Martin Vaughan has been an influential figure in the development of paraplanning in the UK. Rob Kingsbury spoke to him about his career and how much he’d seen the profession change over the years.
Martin Vaughan has been a leading figure in the development of the paraplanning profession over the past decade and, although he has now set up his own wealth management firm and is a practicing financial planner, he remains involved in the paraplanning community. In fact, we arrange our interview having met at the Powwow in the Middle in March.
Martin’s route into paraplanning was via working for life insurers and a major bank back in the 1980s/1990s. He started his career in financial services as a ‘Man from the Pru’ going door to door as an agent for the Prudential, then took a similar role with Liverpool Victoria, and finally spent four years as a tied agent for HSBC bank. At the bank an increasing emphasis on selling rather than financial planning, which is where he wanted to be, made the decision for him that it was time to leave and he turned to the IFA market.
“I went to work as an administrator, as it was termed then, at an IFA in Nottingham. It meant taking a pay cut but I wanted to learn how an independent financial advice firm worked from the ground up,” he says. He had FPC and he began taking the higher level qualifications – he now has both Chartered and Certified Financial Planner status and is an Associate of the Personal Finance Society. “I found I really liked the role, so much so that I spent the next eight years working for a number of firms, during which time I saw what was deemed an administration job evolve into paraplanning.”
In 2008, he took the decision to set up his own outsourced paraplanning firm, establishing Paragon Paraplanning, which he ran until September 2013.
Then one of his clients asked him to go in-house, which he did, becoming a director of the main company, a stockbroker and discretionary investment manager, and also managing director of the firm’s wealth management arm.
The role allowed Martin to use his core paraplanning skills and expand upon them, through the capital markets side of the company, learning how a DFM and stockbroker worked. “It was a superb experience,” he says. “I now understand all the outsourced discretionary propositions.”
In addition, and dating back to his time at Paragon, he has been working as a consultant, advising and helping adviser clients to make the best use of their paraplanners, as well as consulting on business efficiencies and improvements within financial planning firms.
This experience, he says, has led naturally to the next stage in his career, setting up his own financial planning practice, Hamilton Rose Wealth Management and working as a financial planner.
“Having spent several years telling people how they should do it, now I’m walking the walk as well,” he says.
Raising the paraplanning profile
The incentives for Martin to establish Paragon Paraplanning, he says, were “a desire to work for myself, a need for some variety in the work I was doing, and a wish to become involved in other things.”
Those ‘other things’ have been instrumental in raising the profile of paraplanning.

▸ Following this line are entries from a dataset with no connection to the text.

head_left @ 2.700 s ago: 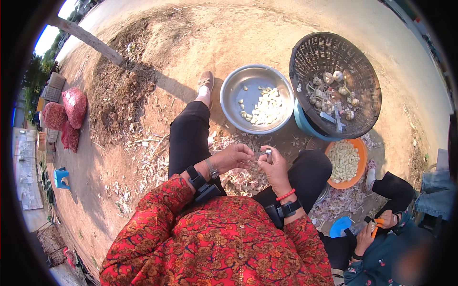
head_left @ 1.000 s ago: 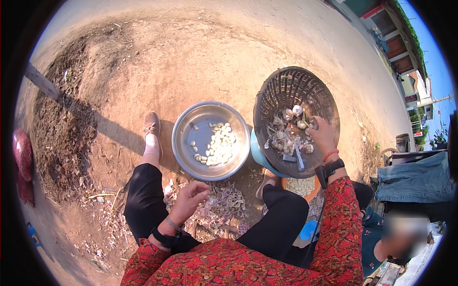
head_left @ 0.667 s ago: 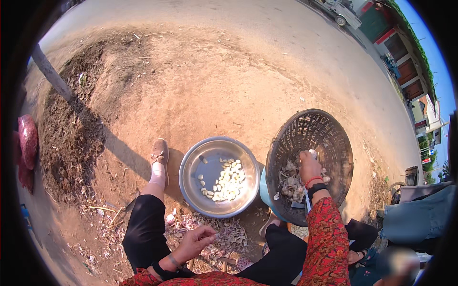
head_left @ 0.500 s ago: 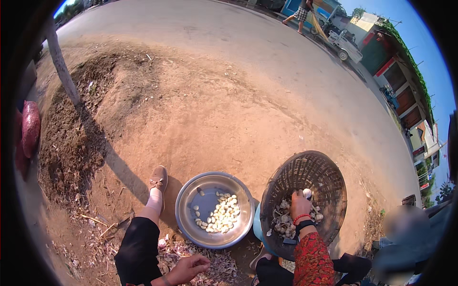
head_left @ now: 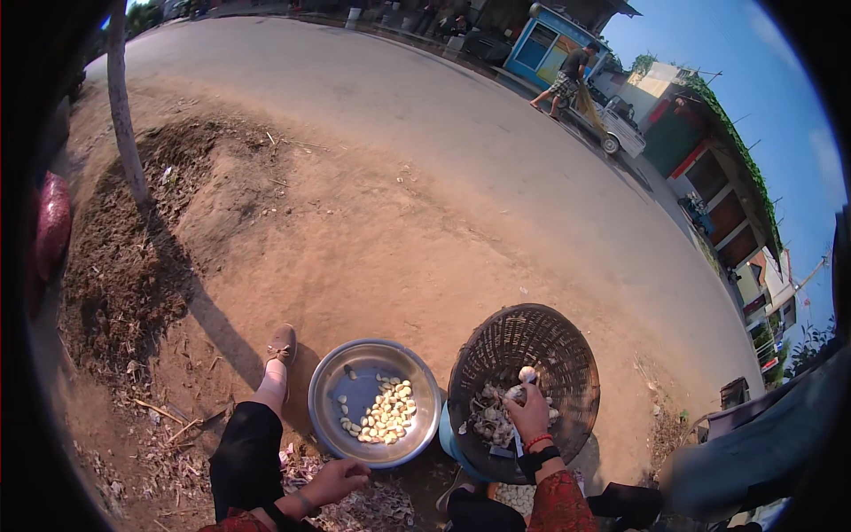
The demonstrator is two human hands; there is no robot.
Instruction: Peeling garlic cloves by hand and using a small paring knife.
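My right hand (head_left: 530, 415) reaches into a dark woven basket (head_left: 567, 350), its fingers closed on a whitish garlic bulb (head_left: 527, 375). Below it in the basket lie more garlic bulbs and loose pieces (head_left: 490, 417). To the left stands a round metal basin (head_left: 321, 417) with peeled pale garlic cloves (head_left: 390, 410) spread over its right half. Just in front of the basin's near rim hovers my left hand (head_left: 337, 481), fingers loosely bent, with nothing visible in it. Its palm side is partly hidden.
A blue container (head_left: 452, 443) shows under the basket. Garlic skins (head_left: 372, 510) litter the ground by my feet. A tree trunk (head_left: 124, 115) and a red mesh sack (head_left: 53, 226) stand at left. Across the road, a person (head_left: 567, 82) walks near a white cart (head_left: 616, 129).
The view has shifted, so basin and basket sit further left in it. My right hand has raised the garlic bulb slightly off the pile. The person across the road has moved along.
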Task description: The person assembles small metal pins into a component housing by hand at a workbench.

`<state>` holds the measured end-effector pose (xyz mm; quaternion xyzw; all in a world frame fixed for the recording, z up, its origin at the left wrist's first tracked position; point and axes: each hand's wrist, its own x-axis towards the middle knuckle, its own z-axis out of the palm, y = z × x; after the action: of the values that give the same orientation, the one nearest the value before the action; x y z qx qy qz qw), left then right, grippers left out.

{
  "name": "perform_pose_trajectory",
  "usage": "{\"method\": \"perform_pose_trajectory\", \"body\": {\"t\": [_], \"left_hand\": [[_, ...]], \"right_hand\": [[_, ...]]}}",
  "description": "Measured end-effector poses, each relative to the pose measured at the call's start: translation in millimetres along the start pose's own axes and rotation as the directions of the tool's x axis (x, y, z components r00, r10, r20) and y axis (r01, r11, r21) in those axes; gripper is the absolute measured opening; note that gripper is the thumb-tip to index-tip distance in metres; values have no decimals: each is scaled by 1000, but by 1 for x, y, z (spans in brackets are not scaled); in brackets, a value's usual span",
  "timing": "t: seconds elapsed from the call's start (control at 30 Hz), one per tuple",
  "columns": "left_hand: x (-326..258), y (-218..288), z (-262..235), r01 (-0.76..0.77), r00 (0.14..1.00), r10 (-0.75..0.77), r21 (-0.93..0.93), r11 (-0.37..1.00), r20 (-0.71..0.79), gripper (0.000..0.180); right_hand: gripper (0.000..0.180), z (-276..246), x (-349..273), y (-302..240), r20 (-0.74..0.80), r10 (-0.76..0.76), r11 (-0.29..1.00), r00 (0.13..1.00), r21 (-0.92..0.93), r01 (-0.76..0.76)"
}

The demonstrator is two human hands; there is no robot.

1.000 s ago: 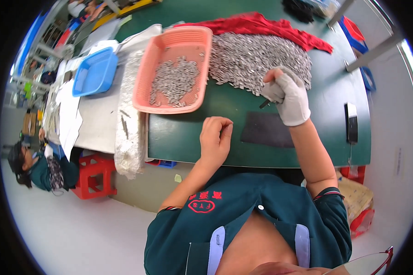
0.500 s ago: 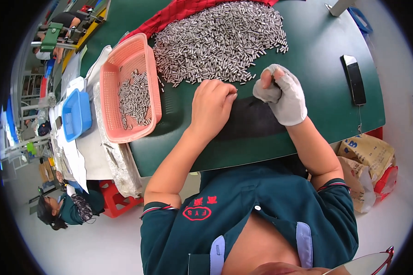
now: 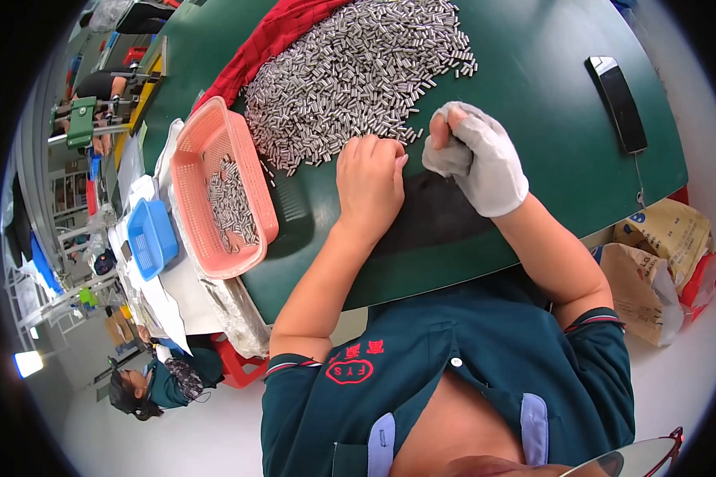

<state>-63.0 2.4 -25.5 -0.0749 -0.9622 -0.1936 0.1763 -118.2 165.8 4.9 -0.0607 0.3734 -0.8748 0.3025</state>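
Observation:
Bare and curled, my left hand (image 3: 370,187) rests at the near edge of a large heap of short silvery metal pins (image 3: 350,79). Its fingers are closed and face away, so what they hold, if anything, is hidden. To its right, my right hand (image 3: 484,163) wears a whitish glove that leaves the thumb tip and a fingertip bare. Its thumb and fingers are pinched together over the green table (image 3: 549,103), and I cannot make out anything between them. A pink plastic basket (image 3: 250,199) left of my left hand contains more pins (image 3: 232,207).
Red checked cloth (image 3: 254,56) lies along the heap's far left side. A black phone-like device (image 3: 619,107) with a cord lies at the right. The blue tray (image 3: 153,238) stands beyond the basket. Paper bags (image 3: 640,290) sit below the right edge. Another person (image 3: 163,381) is at lower left.
The whole view has shifted and tilted slightly, moving the heap left and the basket lower in the picture. Both hands keep nearly the same closed pose.

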Motion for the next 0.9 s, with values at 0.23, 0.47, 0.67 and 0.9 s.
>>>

With Richard Allum he set up TheParaplanner.com a resource website which was designed, maintained and updated by paraplanners for paraplanners.

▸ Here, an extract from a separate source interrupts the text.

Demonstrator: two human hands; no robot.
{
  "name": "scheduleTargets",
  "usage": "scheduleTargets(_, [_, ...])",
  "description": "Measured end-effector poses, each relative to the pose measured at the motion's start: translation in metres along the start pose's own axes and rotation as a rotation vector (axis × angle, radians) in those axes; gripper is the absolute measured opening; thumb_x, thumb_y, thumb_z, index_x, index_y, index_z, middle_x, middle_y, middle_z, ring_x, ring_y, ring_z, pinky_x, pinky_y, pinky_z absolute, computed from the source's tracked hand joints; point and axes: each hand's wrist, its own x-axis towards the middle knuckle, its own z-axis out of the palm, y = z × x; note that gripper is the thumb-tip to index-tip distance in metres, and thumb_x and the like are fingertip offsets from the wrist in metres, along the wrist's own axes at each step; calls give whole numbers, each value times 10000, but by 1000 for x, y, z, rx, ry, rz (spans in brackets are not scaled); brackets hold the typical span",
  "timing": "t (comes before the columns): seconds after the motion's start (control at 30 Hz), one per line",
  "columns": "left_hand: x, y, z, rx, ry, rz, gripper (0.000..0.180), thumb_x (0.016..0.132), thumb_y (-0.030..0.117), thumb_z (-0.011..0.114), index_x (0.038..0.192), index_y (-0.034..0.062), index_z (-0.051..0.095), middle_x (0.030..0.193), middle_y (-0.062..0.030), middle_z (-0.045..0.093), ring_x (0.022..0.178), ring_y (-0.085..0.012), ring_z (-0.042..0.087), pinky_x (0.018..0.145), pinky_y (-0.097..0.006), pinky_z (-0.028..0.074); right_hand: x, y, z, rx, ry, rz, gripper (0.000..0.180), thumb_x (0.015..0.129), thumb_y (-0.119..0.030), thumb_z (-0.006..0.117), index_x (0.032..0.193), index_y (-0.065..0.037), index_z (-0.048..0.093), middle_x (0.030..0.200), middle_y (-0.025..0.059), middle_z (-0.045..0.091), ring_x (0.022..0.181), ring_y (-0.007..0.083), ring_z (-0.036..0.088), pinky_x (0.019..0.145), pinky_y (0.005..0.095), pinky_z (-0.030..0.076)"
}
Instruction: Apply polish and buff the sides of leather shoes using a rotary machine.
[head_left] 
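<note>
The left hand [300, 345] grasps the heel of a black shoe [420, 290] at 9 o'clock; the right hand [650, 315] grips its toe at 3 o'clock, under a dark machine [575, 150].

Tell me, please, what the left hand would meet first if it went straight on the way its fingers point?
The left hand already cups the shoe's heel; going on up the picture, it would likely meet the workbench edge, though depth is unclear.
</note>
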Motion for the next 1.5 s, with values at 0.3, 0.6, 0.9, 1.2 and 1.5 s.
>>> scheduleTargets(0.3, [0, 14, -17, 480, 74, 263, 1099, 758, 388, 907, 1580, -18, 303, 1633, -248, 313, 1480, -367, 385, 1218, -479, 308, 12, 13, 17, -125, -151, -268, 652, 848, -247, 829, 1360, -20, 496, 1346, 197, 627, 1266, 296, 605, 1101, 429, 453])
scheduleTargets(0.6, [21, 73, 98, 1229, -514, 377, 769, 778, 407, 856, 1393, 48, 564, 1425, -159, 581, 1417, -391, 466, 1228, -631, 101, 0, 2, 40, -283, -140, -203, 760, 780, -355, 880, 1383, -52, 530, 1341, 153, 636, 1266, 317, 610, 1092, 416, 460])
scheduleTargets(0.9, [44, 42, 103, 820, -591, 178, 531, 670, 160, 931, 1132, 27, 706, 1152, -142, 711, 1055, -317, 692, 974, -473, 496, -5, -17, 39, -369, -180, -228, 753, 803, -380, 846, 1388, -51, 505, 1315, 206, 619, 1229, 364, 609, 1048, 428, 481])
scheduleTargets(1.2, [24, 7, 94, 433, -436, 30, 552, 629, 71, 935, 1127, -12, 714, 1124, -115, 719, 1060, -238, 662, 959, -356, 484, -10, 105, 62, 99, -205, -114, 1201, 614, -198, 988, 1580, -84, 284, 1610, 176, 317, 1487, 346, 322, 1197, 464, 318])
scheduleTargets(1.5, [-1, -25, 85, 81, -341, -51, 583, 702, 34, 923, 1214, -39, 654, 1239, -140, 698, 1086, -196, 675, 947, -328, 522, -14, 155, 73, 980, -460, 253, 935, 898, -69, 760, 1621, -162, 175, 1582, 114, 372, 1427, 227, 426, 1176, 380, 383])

“TheParaplanner.com was our idea to provide a resource for paraplanners and allow people to talk to one another and share knowledge and experiences,” he explains. It comes as no surprise, he adds, that the online Forum, where people can log on and asks questions and learn from other paraplanners, has been the most successful part of the website.
He was also heavily involved in the developing the IFP’s Level 4 Certificate in Paraplanning, working with the Financial Services Skills Council.

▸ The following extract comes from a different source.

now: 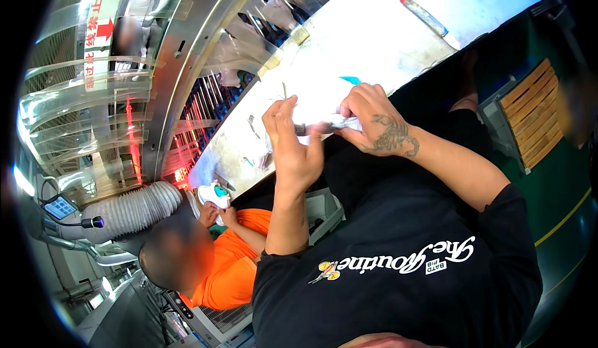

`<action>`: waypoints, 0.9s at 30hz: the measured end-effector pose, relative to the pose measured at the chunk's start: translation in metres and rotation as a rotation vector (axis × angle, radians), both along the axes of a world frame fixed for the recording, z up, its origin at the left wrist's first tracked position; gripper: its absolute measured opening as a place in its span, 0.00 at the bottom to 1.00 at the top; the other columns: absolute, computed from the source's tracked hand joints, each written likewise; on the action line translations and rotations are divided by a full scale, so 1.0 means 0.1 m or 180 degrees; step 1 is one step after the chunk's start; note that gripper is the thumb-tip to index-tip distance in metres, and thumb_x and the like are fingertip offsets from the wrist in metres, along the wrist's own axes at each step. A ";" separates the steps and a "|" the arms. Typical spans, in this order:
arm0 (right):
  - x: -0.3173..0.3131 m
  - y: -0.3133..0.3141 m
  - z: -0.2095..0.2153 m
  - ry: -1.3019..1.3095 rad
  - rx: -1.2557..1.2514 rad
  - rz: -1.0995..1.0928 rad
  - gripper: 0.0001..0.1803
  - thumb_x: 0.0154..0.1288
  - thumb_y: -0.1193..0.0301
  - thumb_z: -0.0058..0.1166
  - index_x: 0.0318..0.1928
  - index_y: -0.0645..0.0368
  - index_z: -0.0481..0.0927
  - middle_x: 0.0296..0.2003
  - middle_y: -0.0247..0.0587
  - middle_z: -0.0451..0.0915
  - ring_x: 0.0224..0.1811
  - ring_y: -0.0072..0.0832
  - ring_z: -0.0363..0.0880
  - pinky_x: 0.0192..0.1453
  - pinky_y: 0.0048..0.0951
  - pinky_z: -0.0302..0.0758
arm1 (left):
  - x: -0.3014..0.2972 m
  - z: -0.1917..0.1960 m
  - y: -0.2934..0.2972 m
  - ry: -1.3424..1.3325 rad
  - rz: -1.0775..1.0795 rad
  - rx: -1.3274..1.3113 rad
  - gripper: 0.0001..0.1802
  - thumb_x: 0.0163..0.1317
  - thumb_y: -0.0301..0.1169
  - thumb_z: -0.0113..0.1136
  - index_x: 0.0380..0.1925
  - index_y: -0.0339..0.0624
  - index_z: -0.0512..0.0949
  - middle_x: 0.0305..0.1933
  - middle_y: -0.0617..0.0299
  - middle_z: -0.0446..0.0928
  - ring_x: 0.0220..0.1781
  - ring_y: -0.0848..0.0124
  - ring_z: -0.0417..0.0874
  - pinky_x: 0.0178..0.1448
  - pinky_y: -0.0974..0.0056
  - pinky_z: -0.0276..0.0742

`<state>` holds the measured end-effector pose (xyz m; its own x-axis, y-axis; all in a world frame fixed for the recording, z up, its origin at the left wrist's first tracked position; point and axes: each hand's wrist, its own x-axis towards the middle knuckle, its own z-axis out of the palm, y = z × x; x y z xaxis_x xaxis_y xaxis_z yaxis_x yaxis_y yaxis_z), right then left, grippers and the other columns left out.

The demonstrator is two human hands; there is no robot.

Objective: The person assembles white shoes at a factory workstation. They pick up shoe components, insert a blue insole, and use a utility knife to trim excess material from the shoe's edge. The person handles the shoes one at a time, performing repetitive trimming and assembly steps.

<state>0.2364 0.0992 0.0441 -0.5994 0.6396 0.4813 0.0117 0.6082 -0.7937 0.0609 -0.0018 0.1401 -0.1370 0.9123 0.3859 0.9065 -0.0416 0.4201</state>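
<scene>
My right hand (377,120), with a dark tattoo on its back, is closed round a white and grey piece (342,122) that looks like soft shoe material. Its exact kind is partly hidden by the fingers. My left hand (291,143) is raised beside the piece's other end, fingers stretched up and thumb apart; the thumb is slightly blurred near the piece. Behind both hands, pale material with a teal patch (351,81) lies on the white worktable (367,30). Left of my left hand sits a crumpled white item (256,152).
A long flat tool with a red end (427,21) lies farther along the table. At the left, a person in orange (227,261) handles a white and teal shoe (213,193). Clear plastic strips (240,52) hang before red-glowing machinery. A slatted wooden seat (532,114) stands right.
</scene>
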 end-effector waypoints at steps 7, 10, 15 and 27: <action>-0.10 0.09 0.06 -0.0293 -0.0628 0.0028 0.19 0.66 0.62 0.75 0.46 0.55 0.77 0.44 0.41 0.80 0.46 0.45 0.81 0.58 0.48 0.74 | -0.17 -0.14 0.14 0.0142 0.0111 -0.0127 0.47 0.46 0.42 0.93 0.61 0.36 0.73 0.62 0.45 0.69 0.68 0.48 0.71 0.72 0.47 0.71; -0.12 0.12 0.07 -0.0481 -0.0678 0.0074 0.21 0.65 0.64 0.75 0.48 0.57 0.76 0.46 0.46 0.79 0.44 0.50 0.82 0.54 0.50 0.76 | -0.21 -0.14 0.18 0.0110 0.0052 -0.0189 0.46 0.46 0.37 0.93 0.60 0.35 0.73 0.62 0.42 0.67 0.68 0.46 0.71 0.71 0.46 0.72; -0.26 0.16 0.14 -0.0664 -0.0792 -0.0292 0.26 0.62 0.66 0.74 0.53 0.61 0.73 0.48 0.55 0.77 0.44 0.54 0.82 0.51 0.52 0.80 | -0.08 -0.29 0.29 0.0121 0.0636 -0.0195 0.43 0.50 0.35 0.86 0.62 0.33 0.72 0.66 0.39 0.62 0.71 0.45 0.67 0.72 0.46 0.73; 0.32 0.35 -0.15 -0.0604 -0.0847 -0.0592 0.35 0.66 0.56 0.77 0.67 0.60 0.80 0.60 0.47 0.78 0.58 0.41 0.82 0.66 0.40 0.80 | -0.49 -0.83 0.26 -0.2322 0.1002 -0.0041 0.32 0.59 0.33 0.80 0.57 0.36 0.71 0.59 0.46 0.73 0.64 0.56 0.76 0.64 0.51 0.80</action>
<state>0.2680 0.1345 0.0293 -0.5238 0.8337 0.1750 0.2646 0.3545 -0.8968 0.0115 0.0238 0.0572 -0.6034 0.7924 0.0892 0.3708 0.1798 0.9112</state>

“The work on the qualification was interesting as there were so many interpretations of the paraplanner role. So before we created the exam we had to define what a paraplanner is, and write a job specification within the FSSC and then go back and do the work with the IFP on the qualification,” Martin explains.
The question is, of course, whether there is a need for a specific paraplanning qualification given that many paraplanners are headed for Level 6 qualifications. To this he replies: “It depends on the kind of paraplanner you want, or want to be. If you want a person who is highly technical then they may be best served by just taking the more technical exams from the CII. But if you want someone who understands paraplanning in its entirety, then the paraplanning qualification will fulfill that.
“There is still a wide interpretation of what a paraplanner is – anyone who has advertised for a paraplanner will know how broad a range of experience and knowledge falls within that term. The qualification, therefore, sets a benchmark and helps employers know exactly what skills and knowledge a candidate should have.”
But at the same time it’s a stepping stone to Certified or Chartered Financial Planner status, he adds, “because why would a paraplanner not want to be Level 6 qualified?”